======== Study material ========

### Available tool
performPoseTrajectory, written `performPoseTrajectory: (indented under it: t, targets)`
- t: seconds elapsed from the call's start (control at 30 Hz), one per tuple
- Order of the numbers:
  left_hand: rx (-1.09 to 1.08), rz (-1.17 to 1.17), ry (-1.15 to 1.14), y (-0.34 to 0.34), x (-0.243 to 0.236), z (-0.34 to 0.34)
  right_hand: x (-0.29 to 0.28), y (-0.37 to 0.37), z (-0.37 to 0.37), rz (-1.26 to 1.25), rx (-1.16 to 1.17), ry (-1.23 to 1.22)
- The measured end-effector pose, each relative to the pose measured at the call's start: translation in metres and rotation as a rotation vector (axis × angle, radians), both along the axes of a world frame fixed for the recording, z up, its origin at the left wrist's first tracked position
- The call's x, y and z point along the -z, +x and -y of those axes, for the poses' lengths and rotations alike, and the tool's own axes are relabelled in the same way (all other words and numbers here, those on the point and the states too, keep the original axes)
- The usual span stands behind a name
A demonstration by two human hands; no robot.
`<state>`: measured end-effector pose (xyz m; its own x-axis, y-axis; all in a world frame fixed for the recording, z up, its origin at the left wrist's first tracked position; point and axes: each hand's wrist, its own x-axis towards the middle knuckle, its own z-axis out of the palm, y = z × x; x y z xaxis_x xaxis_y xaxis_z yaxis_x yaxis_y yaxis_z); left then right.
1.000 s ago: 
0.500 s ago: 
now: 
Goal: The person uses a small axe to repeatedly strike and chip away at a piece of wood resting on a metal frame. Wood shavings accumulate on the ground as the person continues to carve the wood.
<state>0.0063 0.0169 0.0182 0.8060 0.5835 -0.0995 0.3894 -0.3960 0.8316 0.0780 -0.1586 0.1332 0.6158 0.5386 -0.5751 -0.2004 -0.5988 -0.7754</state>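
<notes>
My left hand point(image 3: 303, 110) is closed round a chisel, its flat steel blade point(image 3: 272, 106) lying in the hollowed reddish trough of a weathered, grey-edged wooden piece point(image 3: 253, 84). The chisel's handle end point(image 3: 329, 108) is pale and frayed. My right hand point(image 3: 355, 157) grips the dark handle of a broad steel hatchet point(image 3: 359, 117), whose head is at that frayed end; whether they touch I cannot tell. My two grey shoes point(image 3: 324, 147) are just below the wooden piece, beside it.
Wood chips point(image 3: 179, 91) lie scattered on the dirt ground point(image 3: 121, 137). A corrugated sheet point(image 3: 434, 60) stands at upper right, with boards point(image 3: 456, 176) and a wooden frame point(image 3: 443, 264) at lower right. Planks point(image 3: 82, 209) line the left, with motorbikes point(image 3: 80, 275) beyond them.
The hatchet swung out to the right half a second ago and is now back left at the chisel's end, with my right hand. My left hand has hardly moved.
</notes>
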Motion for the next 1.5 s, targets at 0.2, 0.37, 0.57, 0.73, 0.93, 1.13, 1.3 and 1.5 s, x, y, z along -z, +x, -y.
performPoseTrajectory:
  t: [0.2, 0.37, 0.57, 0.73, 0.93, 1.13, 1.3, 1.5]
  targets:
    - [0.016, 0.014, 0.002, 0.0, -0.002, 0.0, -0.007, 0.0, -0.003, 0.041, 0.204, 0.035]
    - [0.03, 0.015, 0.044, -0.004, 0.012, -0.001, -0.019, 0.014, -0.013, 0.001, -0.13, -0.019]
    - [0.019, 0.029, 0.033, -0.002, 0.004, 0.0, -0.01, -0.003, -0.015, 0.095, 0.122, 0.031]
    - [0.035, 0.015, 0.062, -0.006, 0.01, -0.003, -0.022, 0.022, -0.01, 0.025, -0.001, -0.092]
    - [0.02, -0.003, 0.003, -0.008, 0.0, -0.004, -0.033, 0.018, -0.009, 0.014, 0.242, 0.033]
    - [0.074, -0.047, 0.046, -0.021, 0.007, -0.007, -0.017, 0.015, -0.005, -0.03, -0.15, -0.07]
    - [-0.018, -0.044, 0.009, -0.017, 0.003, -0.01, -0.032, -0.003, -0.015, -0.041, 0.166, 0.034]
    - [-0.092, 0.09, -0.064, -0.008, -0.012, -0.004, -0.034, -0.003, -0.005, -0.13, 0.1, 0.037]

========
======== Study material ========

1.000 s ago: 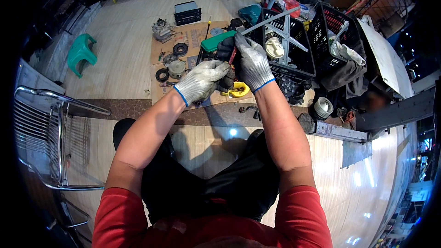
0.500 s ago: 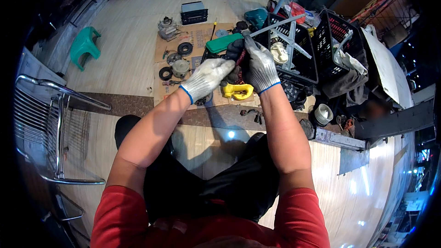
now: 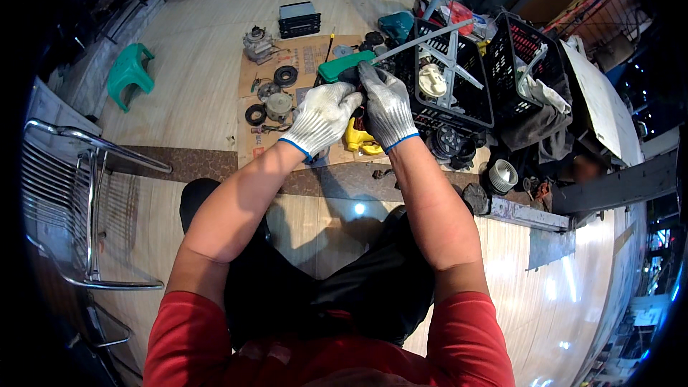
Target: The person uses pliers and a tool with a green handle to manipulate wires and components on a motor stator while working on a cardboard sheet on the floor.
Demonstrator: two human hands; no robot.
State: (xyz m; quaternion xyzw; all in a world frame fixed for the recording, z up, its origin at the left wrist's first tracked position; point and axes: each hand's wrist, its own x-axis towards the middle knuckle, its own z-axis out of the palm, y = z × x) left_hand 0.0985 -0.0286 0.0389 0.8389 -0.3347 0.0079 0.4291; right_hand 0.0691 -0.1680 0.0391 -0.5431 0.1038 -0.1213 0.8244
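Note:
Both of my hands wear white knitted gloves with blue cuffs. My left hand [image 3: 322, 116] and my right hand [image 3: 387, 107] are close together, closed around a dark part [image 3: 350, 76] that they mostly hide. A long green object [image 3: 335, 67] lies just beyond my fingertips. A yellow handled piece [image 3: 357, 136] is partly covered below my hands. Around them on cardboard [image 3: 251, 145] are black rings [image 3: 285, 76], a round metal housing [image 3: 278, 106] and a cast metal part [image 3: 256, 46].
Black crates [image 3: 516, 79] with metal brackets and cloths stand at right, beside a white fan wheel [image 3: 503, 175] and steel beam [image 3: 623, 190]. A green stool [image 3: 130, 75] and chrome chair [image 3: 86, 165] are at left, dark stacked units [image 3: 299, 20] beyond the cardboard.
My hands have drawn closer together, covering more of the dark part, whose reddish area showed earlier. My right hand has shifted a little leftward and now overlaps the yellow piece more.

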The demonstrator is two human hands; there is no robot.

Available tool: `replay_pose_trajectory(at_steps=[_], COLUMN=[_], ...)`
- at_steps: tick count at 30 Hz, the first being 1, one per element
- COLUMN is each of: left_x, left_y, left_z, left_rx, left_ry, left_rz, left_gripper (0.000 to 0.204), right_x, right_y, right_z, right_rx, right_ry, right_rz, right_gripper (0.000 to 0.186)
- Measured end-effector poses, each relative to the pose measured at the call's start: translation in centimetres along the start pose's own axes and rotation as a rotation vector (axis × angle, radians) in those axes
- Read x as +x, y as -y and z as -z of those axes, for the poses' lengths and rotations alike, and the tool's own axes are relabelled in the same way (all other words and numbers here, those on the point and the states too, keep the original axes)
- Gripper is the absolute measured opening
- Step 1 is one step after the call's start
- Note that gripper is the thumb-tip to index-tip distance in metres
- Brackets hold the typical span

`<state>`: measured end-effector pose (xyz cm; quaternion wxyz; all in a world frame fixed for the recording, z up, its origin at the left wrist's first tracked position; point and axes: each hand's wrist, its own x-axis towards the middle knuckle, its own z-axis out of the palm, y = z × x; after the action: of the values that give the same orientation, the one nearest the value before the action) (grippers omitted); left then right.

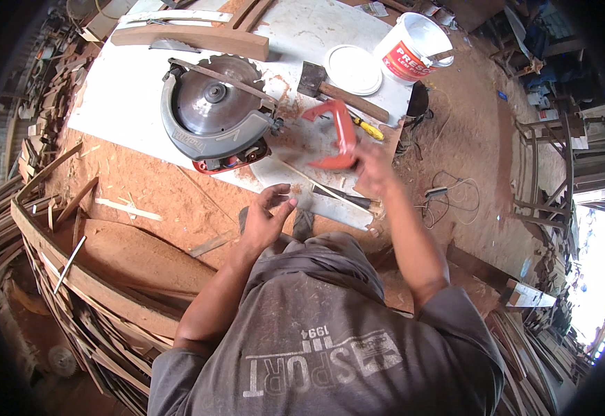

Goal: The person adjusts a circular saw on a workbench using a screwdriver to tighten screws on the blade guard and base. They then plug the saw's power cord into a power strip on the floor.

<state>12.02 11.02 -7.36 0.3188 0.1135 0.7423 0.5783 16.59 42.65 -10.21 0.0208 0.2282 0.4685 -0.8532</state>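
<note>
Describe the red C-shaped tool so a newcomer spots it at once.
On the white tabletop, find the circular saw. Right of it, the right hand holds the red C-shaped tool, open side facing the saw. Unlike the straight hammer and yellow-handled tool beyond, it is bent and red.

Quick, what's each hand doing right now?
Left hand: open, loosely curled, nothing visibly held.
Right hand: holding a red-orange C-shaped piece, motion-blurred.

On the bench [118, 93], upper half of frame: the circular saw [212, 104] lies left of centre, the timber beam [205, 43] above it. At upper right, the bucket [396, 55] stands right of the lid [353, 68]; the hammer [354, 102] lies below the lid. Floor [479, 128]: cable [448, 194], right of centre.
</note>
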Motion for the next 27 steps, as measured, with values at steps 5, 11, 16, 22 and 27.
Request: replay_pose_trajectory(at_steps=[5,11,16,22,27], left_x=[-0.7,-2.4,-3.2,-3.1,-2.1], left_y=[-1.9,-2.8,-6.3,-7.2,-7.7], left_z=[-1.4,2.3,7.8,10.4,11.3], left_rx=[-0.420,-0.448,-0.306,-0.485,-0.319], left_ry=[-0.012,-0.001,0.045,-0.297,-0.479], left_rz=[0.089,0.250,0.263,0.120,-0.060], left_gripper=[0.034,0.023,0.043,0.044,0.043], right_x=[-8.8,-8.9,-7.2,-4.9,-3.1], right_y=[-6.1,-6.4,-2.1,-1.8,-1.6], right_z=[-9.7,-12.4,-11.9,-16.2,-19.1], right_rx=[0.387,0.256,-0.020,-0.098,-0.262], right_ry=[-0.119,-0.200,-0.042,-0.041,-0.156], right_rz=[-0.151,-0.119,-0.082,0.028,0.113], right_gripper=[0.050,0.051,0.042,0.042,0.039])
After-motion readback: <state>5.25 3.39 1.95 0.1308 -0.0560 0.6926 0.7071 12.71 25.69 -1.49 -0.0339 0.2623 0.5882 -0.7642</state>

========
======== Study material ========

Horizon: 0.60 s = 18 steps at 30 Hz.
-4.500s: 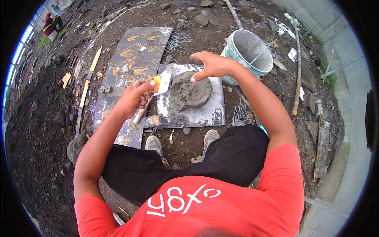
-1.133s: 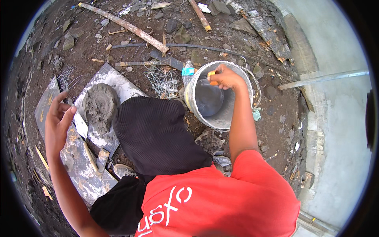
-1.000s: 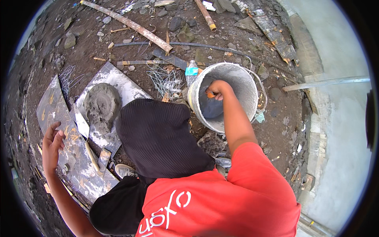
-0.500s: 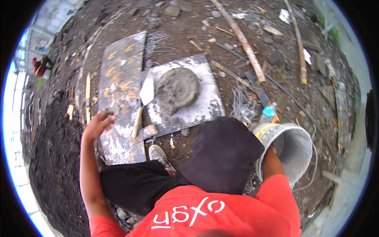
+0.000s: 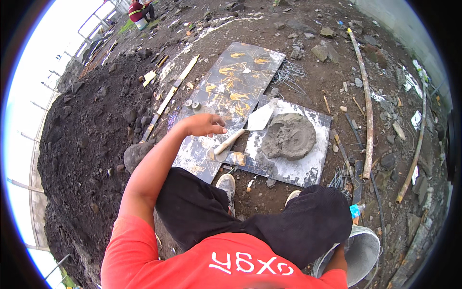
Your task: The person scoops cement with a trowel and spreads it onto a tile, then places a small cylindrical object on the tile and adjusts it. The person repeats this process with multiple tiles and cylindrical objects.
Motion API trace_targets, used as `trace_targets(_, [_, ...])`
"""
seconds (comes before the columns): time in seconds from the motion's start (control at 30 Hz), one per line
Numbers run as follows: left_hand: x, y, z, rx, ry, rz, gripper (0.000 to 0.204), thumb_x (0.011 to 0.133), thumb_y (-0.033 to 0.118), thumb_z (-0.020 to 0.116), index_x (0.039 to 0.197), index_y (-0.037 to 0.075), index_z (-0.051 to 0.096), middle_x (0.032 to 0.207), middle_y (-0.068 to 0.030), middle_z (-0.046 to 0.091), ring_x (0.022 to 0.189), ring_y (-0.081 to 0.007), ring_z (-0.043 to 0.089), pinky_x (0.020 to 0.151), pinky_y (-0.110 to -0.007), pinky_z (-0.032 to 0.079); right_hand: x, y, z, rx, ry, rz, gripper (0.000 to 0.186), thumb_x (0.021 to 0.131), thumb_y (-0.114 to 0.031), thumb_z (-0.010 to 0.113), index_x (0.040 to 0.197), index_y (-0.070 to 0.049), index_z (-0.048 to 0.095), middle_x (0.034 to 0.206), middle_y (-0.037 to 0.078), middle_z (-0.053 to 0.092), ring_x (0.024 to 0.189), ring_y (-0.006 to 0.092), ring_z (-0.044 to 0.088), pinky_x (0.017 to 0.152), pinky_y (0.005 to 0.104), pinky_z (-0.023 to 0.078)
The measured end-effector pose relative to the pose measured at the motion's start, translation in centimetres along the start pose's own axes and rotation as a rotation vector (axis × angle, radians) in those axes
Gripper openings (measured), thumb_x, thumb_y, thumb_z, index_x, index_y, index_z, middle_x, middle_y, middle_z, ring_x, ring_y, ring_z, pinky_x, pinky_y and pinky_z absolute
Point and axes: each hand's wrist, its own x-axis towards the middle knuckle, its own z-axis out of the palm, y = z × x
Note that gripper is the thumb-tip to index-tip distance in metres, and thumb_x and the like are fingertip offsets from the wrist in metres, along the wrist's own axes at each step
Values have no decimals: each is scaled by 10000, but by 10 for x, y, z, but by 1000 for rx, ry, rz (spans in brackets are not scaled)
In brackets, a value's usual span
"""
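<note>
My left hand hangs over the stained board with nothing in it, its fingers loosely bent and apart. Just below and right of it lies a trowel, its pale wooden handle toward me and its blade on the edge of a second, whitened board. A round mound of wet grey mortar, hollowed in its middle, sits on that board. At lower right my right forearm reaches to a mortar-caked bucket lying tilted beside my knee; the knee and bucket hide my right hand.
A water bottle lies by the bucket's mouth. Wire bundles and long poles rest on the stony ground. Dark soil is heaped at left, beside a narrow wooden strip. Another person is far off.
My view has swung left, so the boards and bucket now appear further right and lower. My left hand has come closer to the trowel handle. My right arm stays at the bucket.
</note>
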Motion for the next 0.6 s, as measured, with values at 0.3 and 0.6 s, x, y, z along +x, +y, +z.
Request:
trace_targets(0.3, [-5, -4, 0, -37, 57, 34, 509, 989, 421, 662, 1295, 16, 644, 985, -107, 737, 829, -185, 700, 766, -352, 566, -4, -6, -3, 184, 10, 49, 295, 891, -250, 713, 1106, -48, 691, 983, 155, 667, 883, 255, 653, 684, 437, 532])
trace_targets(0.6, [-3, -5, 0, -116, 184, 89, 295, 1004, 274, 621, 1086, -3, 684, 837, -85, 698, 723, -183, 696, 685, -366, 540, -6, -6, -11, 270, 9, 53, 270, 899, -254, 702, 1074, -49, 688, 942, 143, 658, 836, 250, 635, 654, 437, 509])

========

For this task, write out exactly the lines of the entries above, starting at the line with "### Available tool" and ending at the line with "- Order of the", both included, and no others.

** Your response **
### Available tool
performPoseTrajectory, written `performPoseTrajectory: (indented under it: t, targets)`
- t: seconds elapsed from the call's start (control at 30 Hz), one per tuple
- Order of the numbers:

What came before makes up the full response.